**REQUIREMENT**
Beginning at the line that holds "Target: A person", restate each line exactly through the final line of the records. Include both of those lines.

**DATA SUPPLIED**
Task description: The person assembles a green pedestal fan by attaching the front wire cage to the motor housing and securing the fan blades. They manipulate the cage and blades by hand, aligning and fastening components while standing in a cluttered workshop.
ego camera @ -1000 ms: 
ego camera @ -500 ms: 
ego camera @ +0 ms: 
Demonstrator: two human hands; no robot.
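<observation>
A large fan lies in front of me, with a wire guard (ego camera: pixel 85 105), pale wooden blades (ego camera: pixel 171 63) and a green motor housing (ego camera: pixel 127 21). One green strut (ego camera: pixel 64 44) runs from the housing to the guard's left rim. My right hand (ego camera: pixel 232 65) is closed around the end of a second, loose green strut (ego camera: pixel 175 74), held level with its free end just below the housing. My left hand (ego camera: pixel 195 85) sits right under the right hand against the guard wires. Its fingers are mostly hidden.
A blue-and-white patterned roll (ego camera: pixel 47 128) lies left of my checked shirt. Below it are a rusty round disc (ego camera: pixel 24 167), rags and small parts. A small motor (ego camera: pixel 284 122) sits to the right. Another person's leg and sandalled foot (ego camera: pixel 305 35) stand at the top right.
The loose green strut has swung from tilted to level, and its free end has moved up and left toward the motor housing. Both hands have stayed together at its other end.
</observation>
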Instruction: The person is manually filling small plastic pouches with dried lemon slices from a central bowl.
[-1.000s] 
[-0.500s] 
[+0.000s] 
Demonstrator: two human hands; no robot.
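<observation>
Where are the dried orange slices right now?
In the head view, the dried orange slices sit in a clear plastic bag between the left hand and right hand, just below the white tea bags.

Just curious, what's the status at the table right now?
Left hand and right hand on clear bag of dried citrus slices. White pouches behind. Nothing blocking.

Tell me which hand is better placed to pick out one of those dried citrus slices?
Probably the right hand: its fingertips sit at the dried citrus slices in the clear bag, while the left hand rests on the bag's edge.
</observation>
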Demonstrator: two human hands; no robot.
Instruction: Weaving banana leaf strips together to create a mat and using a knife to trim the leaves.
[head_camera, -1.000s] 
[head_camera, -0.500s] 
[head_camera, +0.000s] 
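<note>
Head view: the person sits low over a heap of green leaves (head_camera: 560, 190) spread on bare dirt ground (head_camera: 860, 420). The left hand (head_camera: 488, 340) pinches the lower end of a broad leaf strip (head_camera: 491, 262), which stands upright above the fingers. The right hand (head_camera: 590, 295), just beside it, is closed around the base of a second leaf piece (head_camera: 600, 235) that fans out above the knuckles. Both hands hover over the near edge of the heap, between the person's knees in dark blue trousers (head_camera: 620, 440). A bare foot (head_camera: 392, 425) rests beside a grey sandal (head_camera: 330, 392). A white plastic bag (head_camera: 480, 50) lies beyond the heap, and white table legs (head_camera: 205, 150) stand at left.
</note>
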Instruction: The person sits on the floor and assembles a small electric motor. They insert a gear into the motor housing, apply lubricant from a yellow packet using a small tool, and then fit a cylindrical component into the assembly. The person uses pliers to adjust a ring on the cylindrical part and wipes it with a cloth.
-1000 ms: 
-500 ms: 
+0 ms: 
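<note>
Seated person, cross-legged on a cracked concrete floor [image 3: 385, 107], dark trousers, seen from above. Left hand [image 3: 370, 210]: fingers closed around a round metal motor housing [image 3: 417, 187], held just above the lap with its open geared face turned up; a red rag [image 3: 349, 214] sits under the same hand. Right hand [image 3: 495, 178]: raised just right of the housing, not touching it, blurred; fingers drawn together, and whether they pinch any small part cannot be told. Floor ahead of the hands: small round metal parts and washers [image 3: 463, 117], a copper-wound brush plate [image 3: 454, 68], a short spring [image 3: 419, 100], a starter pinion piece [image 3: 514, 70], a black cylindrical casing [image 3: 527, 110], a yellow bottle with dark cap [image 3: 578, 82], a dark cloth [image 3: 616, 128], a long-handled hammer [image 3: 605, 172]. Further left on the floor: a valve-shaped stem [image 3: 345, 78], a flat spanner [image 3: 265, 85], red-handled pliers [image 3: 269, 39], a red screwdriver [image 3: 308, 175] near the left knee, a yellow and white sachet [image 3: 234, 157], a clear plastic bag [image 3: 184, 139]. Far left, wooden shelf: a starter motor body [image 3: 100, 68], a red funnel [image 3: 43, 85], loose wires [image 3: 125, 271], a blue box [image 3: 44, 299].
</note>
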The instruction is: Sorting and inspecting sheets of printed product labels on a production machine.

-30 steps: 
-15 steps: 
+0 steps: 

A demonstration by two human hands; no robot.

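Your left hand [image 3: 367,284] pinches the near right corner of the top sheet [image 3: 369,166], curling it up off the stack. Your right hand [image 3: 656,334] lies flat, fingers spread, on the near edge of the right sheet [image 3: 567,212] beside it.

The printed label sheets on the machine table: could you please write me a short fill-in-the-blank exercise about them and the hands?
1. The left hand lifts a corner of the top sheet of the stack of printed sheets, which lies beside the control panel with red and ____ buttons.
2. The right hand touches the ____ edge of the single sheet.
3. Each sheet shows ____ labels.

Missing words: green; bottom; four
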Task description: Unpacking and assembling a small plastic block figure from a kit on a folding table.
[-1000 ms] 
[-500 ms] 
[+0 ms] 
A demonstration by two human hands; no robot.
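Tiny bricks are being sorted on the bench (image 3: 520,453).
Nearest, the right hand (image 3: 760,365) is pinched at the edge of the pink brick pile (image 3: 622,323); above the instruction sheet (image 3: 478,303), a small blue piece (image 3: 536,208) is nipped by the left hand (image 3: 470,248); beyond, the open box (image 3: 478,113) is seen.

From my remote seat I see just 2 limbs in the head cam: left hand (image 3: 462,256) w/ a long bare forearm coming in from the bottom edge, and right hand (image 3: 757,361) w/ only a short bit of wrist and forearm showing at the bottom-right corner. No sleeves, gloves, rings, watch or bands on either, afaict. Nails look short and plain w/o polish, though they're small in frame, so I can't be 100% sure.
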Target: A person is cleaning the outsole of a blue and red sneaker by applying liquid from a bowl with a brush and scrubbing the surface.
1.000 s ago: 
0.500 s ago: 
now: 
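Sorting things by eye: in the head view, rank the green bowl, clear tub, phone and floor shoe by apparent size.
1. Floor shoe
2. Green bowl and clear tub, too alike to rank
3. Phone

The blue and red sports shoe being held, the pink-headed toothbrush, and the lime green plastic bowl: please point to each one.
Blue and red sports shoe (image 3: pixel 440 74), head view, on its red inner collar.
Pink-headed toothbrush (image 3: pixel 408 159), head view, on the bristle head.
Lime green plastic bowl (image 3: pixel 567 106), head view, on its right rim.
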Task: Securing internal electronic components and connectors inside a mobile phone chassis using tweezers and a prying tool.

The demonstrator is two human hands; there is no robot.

**ANSWER TO THE EXERCISE**
Target: A person is cleaning the outsole of a blue and red sneaker by applying liquid from a bowl with a brush and scrubbing the surface.
1.000 s ago: 
0.500 s ago: 
now: 
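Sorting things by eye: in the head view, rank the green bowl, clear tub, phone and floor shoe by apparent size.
1. Floor shoe
2. Green bowl and clear tub, too alike to rank
3. Phone

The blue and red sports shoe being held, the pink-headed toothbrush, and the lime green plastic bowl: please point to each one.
Blue and red sports shoe (image 3: pixel 440 74), head view, on its red inner collar.
Pink-headed toothbrush (image 3: pixel 408 159), head view, on the bristle head.
Lime green plastic bowl (image 3: pixel 567 106), head view, on its right rim.
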Task: Securing internal electronic components and connectors inside a mobile phone chassis using tweezers and a prying tool.

The demonstrator is two human hands; there is no robot.

The given answer completes the exercise.